Later my husband did some research on this hormone protocol that I embarked upon 8 months ago, ostensibly to help with mood swings, libido, and overall health and well-being…none of which have improved.  His findings have resulted in my decision to quit the BHRT.  The Wiley Protocol, it seems, has not been researched and has been at the root of many health problems for many women.  Apparently T.S. Wiley has no formal education in health or medicine.  Bent Formby, Ph.D., a molecular biologist who has published over 100 scientific publications, was named by Wiley as a coauthor of her book, Sex, Lies and Menopause.  However, he has not given endorsement of the Wiley Protocol. He reports that when he recommended a 6-month clinical trial of the Wiley Protocol, T.S. Wiley refused.

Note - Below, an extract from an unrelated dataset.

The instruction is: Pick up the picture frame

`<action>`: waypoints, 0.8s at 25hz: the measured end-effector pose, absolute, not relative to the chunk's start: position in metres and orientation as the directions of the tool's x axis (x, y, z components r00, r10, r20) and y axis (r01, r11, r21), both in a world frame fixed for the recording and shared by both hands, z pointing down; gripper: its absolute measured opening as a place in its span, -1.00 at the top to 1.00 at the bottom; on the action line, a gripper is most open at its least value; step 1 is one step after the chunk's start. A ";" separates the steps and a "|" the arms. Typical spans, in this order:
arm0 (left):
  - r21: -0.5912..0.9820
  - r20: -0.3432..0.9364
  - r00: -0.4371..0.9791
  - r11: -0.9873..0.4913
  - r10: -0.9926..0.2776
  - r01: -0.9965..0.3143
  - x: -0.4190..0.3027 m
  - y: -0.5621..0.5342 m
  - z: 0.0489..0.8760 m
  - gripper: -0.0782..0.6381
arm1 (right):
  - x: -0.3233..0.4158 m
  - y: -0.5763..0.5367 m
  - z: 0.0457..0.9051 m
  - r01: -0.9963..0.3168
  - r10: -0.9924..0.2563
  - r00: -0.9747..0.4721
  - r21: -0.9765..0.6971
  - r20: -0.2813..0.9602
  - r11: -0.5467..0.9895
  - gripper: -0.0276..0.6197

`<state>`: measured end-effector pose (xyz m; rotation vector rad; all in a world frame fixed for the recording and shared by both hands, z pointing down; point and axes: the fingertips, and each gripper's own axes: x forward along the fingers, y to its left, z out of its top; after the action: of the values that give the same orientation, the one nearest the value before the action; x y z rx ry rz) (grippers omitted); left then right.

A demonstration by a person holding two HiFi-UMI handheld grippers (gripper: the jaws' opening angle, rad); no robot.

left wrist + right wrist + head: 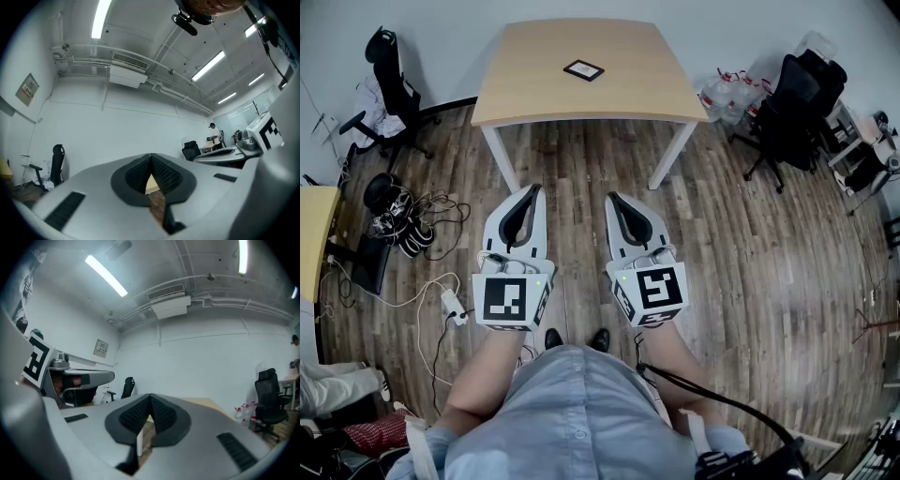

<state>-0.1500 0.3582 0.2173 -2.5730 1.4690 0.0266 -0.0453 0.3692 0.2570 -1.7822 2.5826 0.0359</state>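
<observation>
The picture frame [583, 69] lies flat on the light wooden table [534, 89], in the far half of the top and a little right of its middle. It is small, dark-edged and turned slightly askew to the table's edges. Nothing touches it, and no other thing shows on the table top. The table has white legs and stands on a wooden floor [750, 253].

Both grippers are well apart from the frame, on the near side of the table, side by side over the floor, and they point toward the table. The left gripper [532, 191] has its fingers [166, 176] closed together, with nothing between them. The right gripper [615, 199] also has its fingers [161, 414] pressed together and holds nothing.

A black office chair [389, 66] stands left of the table and a second black chair [802, 94] stands right of it, with water bottles [727, 94] between this chair and the table. On the floor at the left lie tangled cables [431, 211] and a white power strip [452, 305]. At the bottom of the head view shows the person's light blue shirt [572, 412].
</observation>
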 end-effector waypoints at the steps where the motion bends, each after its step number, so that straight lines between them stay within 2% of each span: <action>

Apparently, many women have problems with the high dosing of hormones called for by the protocol, and demonstrate progesterone toxicity.  I have had some of these symptoms myself over the past few months, including feeling sedated, feeling sleepy all day, anxiety, heart palpitations, extreme irritability (sorry about the car, honey), cravings/increased appetite, high blood pressure, puffy face, belly fat.   The last symptom on the list is completely me – “second trimester pregnancy tummy sticking out.”

Side story:  At a yoga class a couple weeks ago, the instructor asked me…in front of the class…if I was “expecting.”  I was humiliated.  I know she had to ask to avoid leading me into positions that could hurt a baby…but it was a bad bad moment.

Anyway, I attributed all that to stress…the cravings, the weight gain, the belly fat, the fatigue and sedated feeling.  Interestingly though my life was more stressful back in September and October…and these symptoms started showing up months later…after being on the Wiley Protocol for 6 months.  Apparently these high doses of progesterone accumulate in your fat cells – moreso than the estrogen – and can build up over several months, causing increased problems the longer you’re taking it.  And none of these symptoms have resolved in the 5 weeks since I quit my stressful job.  If the stress was the problem, wouldn’t things be getting better by now?

Oh well….I’m done taking it now.

As far as getting off the hormones, these folks offer some suggestions, including maintaining a low dose of estrogen to balance the progesterone that takes longer to get out of the system.  I think I’m going to just quit and add a few mg. of estrogen if I seem to need it later.  I realize that’s not very scientific but NOTHING ABOUT THE WILEY PROTOCOL IS.

I should have done my own research.

And in other news….My family can’t seem to buy health insurance.  Know why?  Because we’re not taking the statins we’re prescribed.  Noncompliance with medical advice.  Awesome.

So it looks like we’ll either have to ditch our dreams of being self-employed or we’ll have to start taking statins again.

I think I’ve about had it with woo medicine.